Olive ajouta en ricanant :

— Mais je crains beaucoup que votre amourette ne fasse pas vieux os !

— Qu’en savez-vous ? interrogea Jackson qui décida de ne pas détromper Olive.

— Parce que je suis là !… rugit Olive, la menace à la bouche et jalouse déjà de celle qu’elle méprisait.

— C’est-à-dire, corrigea l’Américain, parce que vous me haïssez ?… Mon Dieu ! je le vois bien !…

— Oui !… parce que ma haine vous fera échouer !

— Et ma haine, à moi, après mon amour détruit, saura triompher de votre haine à vous. Et tenez, mademoiselle, je veux vous dire encore ceci : je ne partirai pas, je ne quitterai pas ce pays maintenant. Du reste, je suis curieux de voir jusqu’où iront aboutir les événements qui se préparent. Je veux y assister. Je veux aussi vous surveiller, car je vous sais, vous et votre famille, attachées aux ennemis du peuple. Vous vous êtes faite, pour votre part, l’espionne des patriotes… rien d’étonnant…

Olive l’interrompit brusquement :

— Misérable ! dit-elle avec une fureur concentrée.

— Qu’importe ! Et en ennemi galant je tiens à vous prévenir que, chaque fois que vous préparerez quelque traîtrise, vous me trouverez sur votre route. Donc, prenez garde ! Et à présent, mademoiselle, adieu !

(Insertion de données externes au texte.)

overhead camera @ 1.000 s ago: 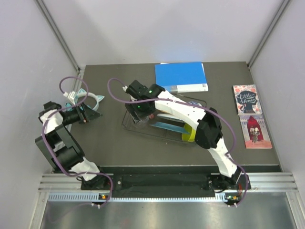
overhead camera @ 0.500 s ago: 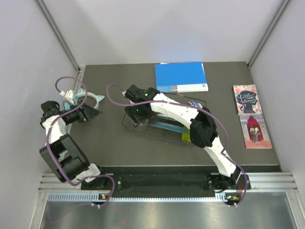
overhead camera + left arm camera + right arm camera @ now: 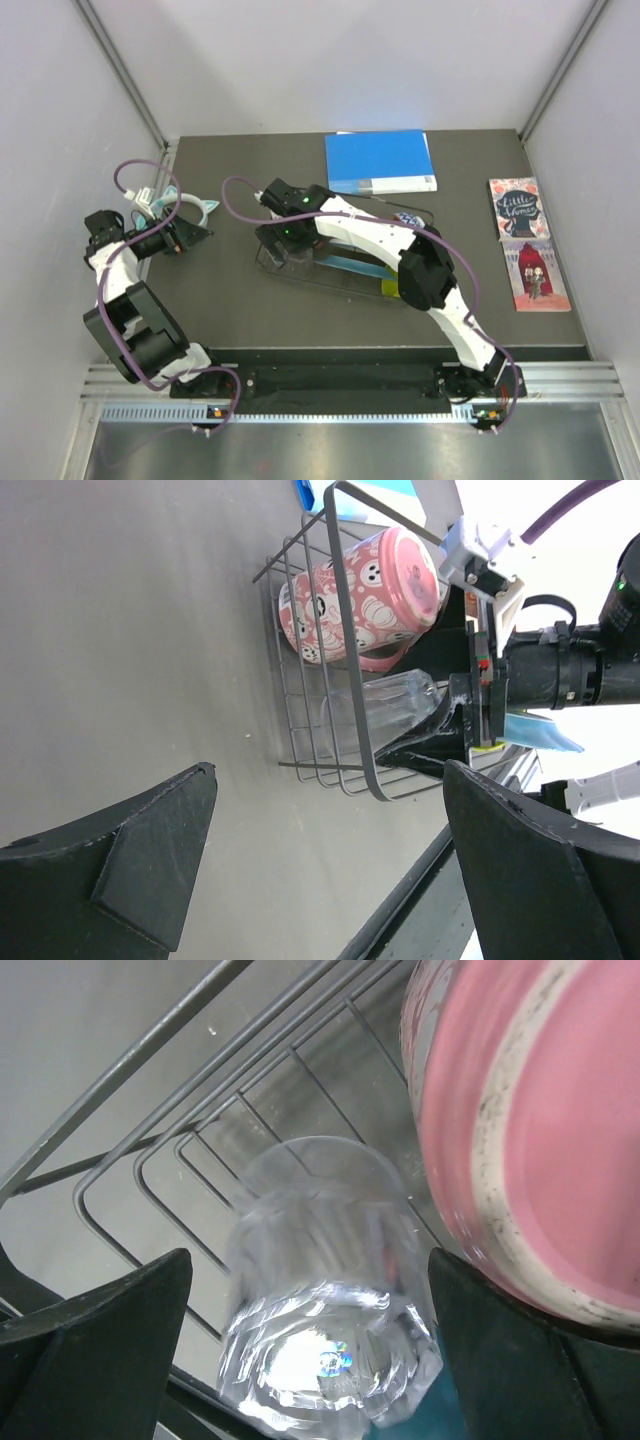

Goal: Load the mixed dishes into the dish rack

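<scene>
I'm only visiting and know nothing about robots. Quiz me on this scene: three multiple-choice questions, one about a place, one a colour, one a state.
1. Where is the pink mug?
A. in the dish rack
B. on a shelf
C. on the floor
2. What colour is the large book beyond the rack?
A. red
B. blue
C. green
3. How is the right gripper?
A. shut tight
B. open, either side of the clear cup
C. out of sight
Answers: 1 A, wires enclose it; 2 B, plain blue cover; 3 B, jaws apart, cup between.
</scene>
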`<action>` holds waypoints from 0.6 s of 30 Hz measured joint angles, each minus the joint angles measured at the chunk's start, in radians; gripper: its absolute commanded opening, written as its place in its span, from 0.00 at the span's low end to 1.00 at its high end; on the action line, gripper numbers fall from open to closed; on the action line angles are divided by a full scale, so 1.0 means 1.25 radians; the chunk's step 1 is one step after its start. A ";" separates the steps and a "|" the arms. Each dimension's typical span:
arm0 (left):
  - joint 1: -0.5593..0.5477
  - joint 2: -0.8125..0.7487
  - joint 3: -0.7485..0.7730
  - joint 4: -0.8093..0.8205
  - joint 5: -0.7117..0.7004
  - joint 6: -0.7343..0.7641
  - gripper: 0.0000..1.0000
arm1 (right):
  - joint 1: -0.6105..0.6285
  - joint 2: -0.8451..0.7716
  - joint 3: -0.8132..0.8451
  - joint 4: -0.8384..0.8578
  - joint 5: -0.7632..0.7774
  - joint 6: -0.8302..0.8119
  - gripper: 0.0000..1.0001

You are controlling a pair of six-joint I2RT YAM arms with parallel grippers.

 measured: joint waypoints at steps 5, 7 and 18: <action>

Et le jeune homme, après une révérence courte, froide, tendit à Olive sa cravache et lui indiqua en même temps son cheval qui broutait l’herbe à quelques pas de là.

Livide et tremblante, Olive regarda le jeune homme bien en face et prononça plein de haine farouche et sanglante :

— Jackson, je vous défie de vous trouver sur mon chemin !

Avec cette bravade elle arracha violemment sa cravache des mains de l’Américain, tourna sur ses talons, marcha rudement à sa monture, sauta en selle et partit d’un galop furieux vers Saint-Eustache.

Longtemps Jackson écouta les échos. Puis, quand tout devint silence, il demeura rêveur et triste. Enfin, il releva la tête, soupira fortement, et murmura :

— Elle veut donc la guerre à tout prix ?… Soit, elle l’aura… Et pourtant, ajouta-t-il, comme je l’aimerais encore…

Et sous le fardeau de ces pensées amères il courba la tête, et à pas lents et graves, presque voûté, Jackson rentra dans sa petite maison.

Et comme si la nature avait compris les sentiments chagrins qui avaient envahi l’âme de Jackson, la brise, qui riait tout à l’heure, gémissait maintenant dans la cime courbée des peupliers, les oiseaux se taisaient et dans les premières ombres pour répondre à l’écho funèbre qui s’échappait du cœur de Jackson.